04-13-15

# Testing with low traffic, probability of no difference or a loss

[ Edited ]

Hey,

Running in a bit of a circle here with my thoughts. I'm testing on a site with extremely low traffic. It often takes 2-3 months to conclude a single test.

So lets say I have a treatment where variation 1 purchases are 43 (1541 visitors), original purchases are 35 (1478 visitors). From here I cannot conclude that variation 1 is performing better as the test hasn't reached statisticsal significance.

But now the question is how high is the probability that there's no difference or that vairation 1 will eventually perform worse?

How can I calculate this?

Sincerely,

Marie

--
Leho, marketing & tech architect | G+: lkooglizmus@gmail.com
Level 4

Leo 04-13-15

## Re: Testing with low traffic, probability of no difference or a loss

Hi @lkraav,

You’re correct that you can’t conclude statistical significance based on the conversion rate difference and visitor count you show. As far as what sorts of calculations you can now do, and what information to take from an inconclusive test, there are a few things to consider:

1)

First, the quantity that you want to calculate, “the probability that there is no difference from the conversion rates seen so far,” is not the same thing as a traditional p-value. The p-value represents the chance that you would have observed your purchase rates, if there really was no difference between your variation 1 and original. The certain, conditioned, or unchanging part of the previous statement is “no difference,” and the uncertain part, on which you make a probability statement, are the “observed conversion rates.” In a p-value, it’s taken as fact that your variation is no different from the original.

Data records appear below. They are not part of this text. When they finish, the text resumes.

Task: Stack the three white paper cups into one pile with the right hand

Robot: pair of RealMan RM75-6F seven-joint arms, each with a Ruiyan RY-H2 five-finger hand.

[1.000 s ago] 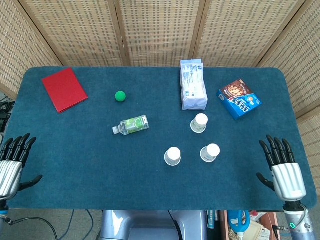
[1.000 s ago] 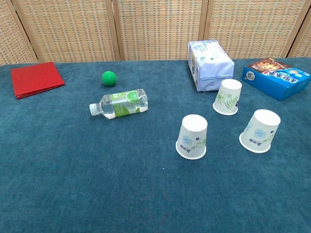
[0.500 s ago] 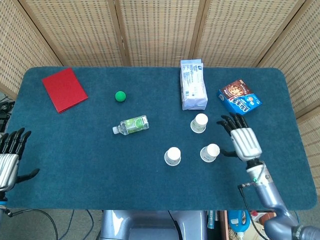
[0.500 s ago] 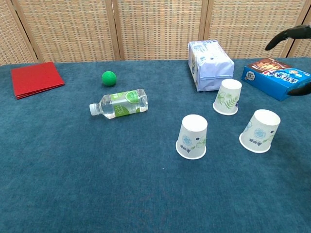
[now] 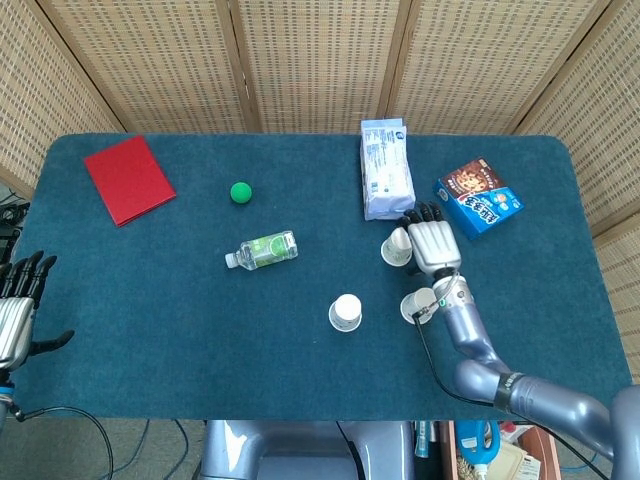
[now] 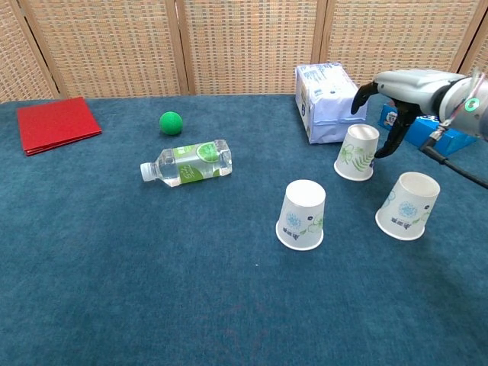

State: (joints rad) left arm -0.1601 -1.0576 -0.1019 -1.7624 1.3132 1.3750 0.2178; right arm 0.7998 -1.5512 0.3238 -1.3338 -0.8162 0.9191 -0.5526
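Observation:
Three white paper cups stand upside down on the blue table. The near cup (image 5: pixel 346 311) (image 6: pixel 302 215) is by itself, the right cup (image 5: pixel 418 306) (image 6: pixel 409 206) lies partly under my right forearm in the head view, and the far cup (image 5: pixel 397 247) (image 6: pixel 357 152) stands by the white bag. My right hand (image 5: pixel 431 243) (image 6: pixel 395 90) hovers just above and to the right of the far cup, fingers spread and curved around its top, holding nothing. My left hand (image 5: pixel 18 310) waits open at the table's front left edge.
A white bag (image 5: pixel 387 170) (image 6: pixel 329 101) lies just behind the far cup and a blue snack box (image 5: pixel 480 196) (image 6: pixel 450 122) is to its right. A lying water bottle (image 5: pixel 262 249), a green ball (image 5: pixel 240 192) and a red cloth (image 5: pixel 128 178) occupy the left half.
My right hand has travelled from the front right edge inward and away, reaching the far cup. The left hand has slipped a little further off the left edge. The cups have not moved.

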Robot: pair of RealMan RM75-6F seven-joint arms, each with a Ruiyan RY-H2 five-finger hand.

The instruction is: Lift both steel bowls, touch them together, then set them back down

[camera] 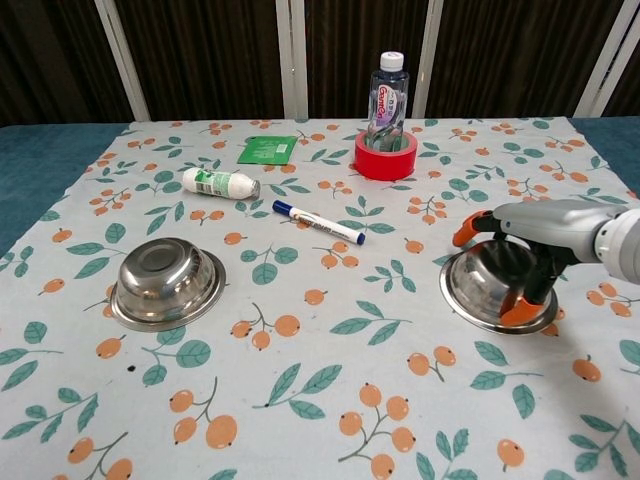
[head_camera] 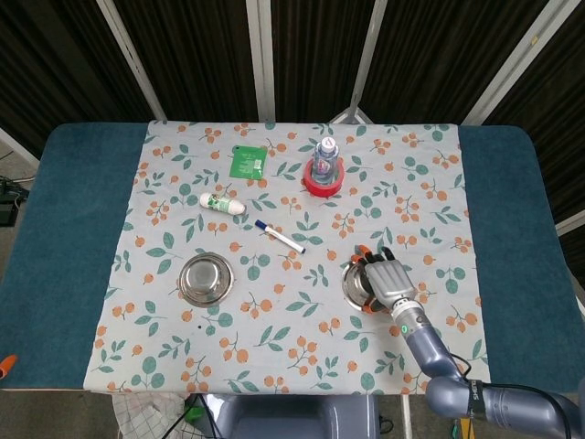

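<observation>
Both bowls sit on the counter (camera: 300,400), which is covered by a white cloth printed with orange berries and green leaves, so the task looks to be at its very start: nothing is lifted, nothing has touched.

The right-side shiny round steel bowl (camera: 478,287) rests upright near the right edge of the cloth. The robot's right hand (camera: 520,265), silver with orange fingertips, hangs over it, fingers curled down across the far rim and into the hollow, the thumb reaching down at the near right rim. Whether the fingers actually press the metal cannot be told from either view; the bowl lies flat, so the grasp seems to be forming rather than finished. In the head view the same hand (head_camera: 388,280) covers the right half of that bowl (head_camera: 355,284).

The left-side shiny round steel bowl (camera: 166,281) stands well apart, untouched, and the left hand shows in neither view.

By my reading, what remains is nearly everything: closing on the right bowl, bringing the left hand to its bowl, raising both, tapping them together and putting them back.
</observation>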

This is also why you can’t conclude “no difference between variation and original” on a traditional A/B Test. If the size of improvement relative to visitor counts isn’t large enough, you can only conclude that you didn’t see enough evidence to disprove no difference.

2)

Second, the statistical significance we now display is a conservative estimate of exactly the quantity you want to estimate. In fact, this was a driving reason behind our switch to calling winners based on false discovery rates instead of false positive rates. The way to interpret statistical significance is in the following sentence: “The chance that variation 1 will eventually perform significantly differently from original (be declared a winner or loser) is at least [STATISTICAL SIGNIFICANCE].”

If you want to learn how to calculate this quantity for yourself, our technical write-up on Stats Engine is a good place to start, especially section 3.

3)

Third, and finally, I’d suggest confidence intervals as another way to provide useful information on an inconclusive A/B Test. A confidence interval on the difference in conversion rates is defined as a range of differences which are likely to contain the eventual difference between your variation and original. The confidence intervals (difference intervals) we show are linked to the significance level in your project level settings, so if you set the level at 90, you’ll see a range of differences which is 90% likely to contain the eventual difference. You can treat the endpoints and midpoint of the interval as high, low, and middle ground estimates of the eventual difference.

While you can calculate a confidence interval based on traditional statistics, it will not be the same as the difference interval in Optimizely’s results page as these intervals account for the two issues we have addressed with Stats Engine: looking at your results more than once, and testing multiple goals and variations.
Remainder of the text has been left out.